__Work required__
Whenever the word "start" turns up in a line below, that line should be copied.

+-------+

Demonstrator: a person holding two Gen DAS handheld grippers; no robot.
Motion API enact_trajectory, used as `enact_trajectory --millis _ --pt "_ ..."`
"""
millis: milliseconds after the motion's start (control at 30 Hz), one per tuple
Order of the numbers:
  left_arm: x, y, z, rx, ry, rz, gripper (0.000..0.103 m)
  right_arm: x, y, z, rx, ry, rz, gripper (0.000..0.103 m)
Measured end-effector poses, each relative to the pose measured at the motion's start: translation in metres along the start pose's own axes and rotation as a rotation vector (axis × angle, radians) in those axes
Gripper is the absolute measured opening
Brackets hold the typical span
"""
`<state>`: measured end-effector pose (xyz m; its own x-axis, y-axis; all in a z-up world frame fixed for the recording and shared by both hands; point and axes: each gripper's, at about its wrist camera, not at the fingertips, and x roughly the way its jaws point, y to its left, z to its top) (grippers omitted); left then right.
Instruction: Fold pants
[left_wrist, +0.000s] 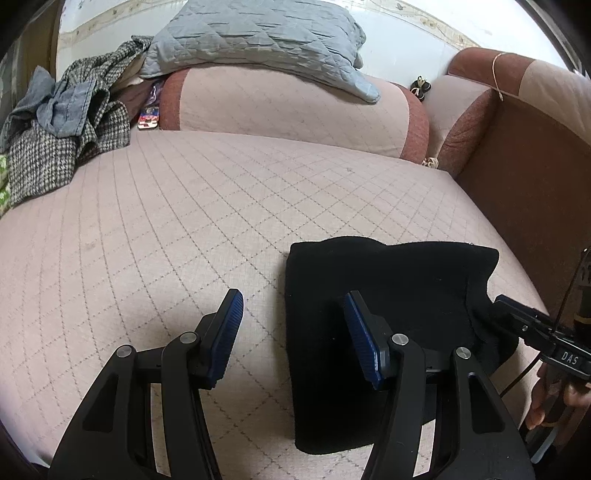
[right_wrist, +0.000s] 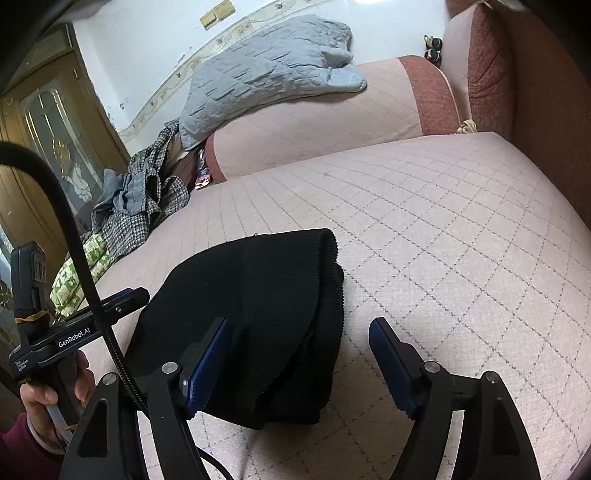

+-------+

__Task answer__
millis: milliseconds after the motion's start (control at 30 Hz), one per tuple
Measured end-effector poses, each relative to the pose measured at the motion's start: translation in metres along the start pose's own axes and rotation as a rotation vector (axis × angle, radians) in those axes

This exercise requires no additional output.